# TASK INSTRUCTIONS:
From the data underneath, reproduce exactly the stretch that begins at the line with "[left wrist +" and ends after the line with "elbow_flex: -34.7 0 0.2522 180".

Records from a dataset:
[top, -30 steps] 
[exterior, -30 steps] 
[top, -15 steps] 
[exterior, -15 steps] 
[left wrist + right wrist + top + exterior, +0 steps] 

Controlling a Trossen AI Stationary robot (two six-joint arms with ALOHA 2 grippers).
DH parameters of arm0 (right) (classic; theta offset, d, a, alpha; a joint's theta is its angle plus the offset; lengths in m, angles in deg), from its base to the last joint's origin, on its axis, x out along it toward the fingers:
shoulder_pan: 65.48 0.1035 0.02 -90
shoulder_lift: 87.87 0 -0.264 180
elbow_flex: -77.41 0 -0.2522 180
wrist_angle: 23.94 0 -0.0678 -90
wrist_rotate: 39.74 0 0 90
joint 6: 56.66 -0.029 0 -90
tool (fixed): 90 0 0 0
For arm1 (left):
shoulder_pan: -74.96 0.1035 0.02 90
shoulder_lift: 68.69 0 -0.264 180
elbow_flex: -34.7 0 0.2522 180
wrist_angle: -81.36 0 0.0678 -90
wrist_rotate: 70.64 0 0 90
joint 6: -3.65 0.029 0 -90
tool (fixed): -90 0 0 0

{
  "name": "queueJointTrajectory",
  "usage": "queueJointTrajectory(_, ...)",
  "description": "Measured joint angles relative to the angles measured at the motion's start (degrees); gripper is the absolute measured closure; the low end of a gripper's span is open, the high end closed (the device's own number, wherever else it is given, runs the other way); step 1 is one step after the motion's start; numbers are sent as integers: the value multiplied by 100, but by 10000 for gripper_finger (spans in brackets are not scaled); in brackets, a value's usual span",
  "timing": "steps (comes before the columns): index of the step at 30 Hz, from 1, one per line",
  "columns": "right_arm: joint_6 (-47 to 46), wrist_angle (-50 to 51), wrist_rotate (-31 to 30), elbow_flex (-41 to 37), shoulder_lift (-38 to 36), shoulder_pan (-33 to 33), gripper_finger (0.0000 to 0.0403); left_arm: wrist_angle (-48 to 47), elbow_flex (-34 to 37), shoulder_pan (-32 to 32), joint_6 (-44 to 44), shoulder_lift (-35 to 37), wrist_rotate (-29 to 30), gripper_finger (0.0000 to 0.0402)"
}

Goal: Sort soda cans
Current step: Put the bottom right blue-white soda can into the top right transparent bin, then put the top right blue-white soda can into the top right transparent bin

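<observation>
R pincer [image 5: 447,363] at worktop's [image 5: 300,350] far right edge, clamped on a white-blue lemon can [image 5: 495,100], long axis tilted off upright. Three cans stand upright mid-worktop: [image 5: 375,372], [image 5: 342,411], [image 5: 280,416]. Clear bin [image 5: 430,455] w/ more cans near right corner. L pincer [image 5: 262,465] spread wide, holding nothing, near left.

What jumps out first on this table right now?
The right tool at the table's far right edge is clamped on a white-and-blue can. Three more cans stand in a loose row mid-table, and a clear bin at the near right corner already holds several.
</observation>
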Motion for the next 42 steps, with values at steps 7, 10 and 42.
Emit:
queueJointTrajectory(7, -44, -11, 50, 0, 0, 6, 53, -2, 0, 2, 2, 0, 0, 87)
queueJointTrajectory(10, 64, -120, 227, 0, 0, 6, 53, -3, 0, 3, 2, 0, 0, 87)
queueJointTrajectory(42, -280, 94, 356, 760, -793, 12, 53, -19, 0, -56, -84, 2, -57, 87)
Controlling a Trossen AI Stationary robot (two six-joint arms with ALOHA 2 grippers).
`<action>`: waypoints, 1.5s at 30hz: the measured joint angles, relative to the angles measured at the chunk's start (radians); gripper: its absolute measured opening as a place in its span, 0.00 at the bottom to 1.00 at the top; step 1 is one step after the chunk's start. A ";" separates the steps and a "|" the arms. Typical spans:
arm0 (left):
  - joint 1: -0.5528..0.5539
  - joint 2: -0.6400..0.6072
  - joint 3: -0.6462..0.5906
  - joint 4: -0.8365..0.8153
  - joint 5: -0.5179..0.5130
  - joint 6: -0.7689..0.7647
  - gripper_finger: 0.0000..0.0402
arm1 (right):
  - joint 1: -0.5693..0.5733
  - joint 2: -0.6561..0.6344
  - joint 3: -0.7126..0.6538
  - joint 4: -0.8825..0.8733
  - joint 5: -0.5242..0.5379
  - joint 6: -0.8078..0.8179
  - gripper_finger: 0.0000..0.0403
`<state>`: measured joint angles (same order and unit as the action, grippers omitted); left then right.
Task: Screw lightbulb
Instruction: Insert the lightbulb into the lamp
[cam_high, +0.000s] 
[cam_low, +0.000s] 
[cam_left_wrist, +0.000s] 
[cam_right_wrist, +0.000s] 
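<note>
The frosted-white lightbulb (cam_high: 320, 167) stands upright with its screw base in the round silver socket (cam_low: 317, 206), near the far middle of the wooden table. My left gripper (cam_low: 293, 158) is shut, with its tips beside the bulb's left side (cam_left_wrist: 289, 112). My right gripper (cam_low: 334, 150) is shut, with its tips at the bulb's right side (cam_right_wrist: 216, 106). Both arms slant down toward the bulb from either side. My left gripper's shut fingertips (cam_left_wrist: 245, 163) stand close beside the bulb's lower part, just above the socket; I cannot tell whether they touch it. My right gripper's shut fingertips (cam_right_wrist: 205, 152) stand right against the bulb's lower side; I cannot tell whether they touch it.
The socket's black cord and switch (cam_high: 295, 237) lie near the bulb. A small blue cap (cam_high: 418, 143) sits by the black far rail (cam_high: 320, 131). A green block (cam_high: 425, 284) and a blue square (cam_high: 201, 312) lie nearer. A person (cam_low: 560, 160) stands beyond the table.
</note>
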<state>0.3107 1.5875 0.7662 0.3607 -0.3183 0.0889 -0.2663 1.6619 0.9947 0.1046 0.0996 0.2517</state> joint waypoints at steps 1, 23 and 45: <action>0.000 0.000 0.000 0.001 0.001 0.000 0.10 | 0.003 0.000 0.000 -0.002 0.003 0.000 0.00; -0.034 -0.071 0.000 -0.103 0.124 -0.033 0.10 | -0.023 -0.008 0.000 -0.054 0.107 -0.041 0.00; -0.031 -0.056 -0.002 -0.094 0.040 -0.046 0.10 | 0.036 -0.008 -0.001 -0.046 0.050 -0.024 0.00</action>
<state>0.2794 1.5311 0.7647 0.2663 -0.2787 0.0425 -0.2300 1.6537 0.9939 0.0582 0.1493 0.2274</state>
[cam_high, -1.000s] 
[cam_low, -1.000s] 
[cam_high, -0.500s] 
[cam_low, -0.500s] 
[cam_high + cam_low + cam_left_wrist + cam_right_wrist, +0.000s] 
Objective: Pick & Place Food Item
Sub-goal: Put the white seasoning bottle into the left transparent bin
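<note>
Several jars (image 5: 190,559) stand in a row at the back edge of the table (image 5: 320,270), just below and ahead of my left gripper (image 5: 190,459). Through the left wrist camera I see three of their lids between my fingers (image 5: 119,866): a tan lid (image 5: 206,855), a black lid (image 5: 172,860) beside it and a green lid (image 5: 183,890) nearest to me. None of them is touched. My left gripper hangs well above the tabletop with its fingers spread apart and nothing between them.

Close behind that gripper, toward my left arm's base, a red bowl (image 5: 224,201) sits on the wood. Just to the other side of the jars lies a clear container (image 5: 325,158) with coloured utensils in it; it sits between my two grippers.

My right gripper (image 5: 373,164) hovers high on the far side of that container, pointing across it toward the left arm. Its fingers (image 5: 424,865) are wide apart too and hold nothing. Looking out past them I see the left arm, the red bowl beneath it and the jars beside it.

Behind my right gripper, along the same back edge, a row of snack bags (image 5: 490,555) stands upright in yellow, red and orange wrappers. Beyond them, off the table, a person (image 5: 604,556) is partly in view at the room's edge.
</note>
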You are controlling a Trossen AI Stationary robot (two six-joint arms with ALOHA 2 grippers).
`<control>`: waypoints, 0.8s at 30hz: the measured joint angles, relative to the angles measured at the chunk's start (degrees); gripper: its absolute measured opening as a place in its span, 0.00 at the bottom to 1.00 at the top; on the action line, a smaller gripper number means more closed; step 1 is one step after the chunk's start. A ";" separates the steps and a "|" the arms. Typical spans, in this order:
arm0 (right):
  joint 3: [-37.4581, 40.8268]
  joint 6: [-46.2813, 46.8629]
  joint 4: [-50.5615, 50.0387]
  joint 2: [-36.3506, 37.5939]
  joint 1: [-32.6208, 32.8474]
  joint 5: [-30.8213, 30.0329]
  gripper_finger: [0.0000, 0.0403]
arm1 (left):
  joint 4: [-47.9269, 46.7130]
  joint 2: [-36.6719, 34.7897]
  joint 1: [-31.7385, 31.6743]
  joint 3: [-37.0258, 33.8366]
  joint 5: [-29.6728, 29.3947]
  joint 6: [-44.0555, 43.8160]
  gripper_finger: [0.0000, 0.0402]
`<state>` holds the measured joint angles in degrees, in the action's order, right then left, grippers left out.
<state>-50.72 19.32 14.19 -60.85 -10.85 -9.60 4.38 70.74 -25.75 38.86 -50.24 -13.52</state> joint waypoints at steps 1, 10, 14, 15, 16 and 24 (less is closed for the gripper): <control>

# TASK OUTPUT:
[left wrist + right wrist + top + exterior, +0 steps] 

Controlling a Trossen AI Stationary robot (two six-joint arms with ALOHA 2 grippers).
DH parameters of arm0 (right) (classic; theta offset, d, a, alpha; a joint's theta is its angle plus the offset; lengths in m, angles in deg), from its base to the last joint's origin, on its axis, x out along it toward the fingers:
shoulder_pan: 65.48 0.1035 0.02 -90
shoulder_lift: 87.87 0 -0.264 180
elbow_flex: -77.41 0 -0.2522 180
wrist_angle: 23.94 0 -0.0678 -90
wrist_rotate: 39.74 0 0 90
joint 6: 56.66 -0.029 0 -90
tool (fixed): 90 0 0 0
For arm1 (left):
shoulder_pan: -74.96 0.1035 0.02 90
shoulder_lift: 68.69 0 -0.264 180
elbow_flex: -34.7 0 0.2522 180

Nothing remains to be added to the exercise.